(Dataset excerpt)
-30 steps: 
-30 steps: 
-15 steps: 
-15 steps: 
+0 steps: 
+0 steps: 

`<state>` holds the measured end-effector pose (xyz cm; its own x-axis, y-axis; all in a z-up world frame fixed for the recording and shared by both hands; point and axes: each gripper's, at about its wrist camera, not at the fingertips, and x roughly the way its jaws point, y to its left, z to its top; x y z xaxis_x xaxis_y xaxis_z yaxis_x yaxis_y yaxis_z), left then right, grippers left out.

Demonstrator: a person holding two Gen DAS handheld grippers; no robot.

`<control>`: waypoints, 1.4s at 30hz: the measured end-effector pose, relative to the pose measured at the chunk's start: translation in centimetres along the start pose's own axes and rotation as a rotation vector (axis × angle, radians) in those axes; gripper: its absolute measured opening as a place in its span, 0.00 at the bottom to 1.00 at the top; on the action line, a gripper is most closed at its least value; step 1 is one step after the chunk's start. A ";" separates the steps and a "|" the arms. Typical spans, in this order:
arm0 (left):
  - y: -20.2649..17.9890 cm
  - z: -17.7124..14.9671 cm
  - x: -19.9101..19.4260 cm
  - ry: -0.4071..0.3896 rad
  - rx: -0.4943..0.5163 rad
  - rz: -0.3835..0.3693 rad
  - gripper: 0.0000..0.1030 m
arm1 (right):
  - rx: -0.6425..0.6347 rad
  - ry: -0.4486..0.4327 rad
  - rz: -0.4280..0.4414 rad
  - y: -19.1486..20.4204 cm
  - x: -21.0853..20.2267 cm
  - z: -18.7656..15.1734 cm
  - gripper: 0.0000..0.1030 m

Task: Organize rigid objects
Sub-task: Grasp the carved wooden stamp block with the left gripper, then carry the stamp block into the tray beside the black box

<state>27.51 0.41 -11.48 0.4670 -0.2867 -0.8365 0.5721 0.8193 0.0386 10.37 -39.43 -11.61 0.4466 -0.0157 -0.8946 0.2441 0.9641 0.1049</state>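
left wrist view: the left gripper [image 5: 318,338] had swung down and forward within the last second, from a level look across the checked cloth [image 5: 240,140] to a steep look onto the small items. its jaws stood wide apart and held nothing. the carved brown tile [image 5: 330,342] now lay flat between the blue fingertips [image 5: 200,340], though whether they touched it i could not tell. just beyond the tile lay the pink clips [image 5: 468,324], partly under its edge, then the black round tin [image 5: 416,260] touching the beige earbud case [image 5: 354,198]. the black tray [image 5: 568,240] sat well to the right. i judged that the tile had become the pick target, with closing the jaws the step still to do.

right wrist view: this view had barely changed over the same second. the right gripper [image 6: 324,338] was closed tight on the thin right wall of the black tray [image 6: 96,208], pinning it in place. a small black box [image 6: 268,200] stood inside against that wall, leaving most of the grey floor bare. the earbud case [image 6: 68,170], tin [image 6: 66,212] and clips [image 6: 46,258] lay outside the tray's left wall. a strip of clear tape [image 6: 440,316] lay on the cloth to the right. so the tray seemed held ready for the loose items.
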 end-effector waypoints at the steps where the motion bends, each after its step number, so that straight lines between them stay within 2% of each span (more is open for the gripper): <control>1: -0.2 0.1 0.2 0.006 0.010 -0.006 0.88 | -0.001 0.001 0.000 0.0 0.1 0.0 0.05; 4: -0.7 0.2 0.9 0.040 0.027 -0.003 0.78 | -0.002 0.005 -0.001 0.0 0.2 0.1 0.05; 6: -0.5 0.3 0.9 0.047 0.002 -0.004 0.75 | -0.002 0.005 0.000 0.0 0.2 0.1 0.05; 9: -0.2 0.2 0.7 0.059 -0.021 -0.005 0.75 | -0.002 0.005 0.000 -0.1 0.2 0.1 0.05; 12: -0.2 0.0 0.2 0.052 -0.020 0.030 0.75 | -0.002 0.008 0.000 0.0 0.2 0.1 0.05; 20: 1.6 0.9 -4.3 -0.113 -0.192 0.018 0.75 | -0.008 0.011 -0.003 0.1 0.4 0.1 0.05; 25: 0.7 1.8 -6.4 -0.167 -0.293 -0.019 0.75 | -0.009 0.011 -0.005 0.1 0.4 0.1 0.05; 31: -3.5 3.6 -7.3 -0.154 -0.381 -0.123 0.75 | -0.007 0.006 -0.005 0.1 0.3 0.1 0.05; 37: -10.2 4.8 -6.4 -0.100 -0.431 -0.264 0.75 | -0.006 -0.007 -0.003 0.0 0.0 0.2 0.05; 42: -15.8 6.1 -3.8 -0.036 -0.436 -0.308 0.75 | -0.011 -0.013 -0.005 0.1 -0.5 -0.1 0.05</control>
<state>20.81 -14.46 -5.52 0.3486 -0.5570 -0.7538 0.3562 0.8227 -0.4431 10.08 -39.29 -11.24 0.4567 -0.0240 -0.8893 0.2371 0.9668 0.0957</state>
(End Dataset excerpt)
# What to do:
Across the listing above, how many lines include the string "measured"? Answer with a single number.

# Answer to this task:
2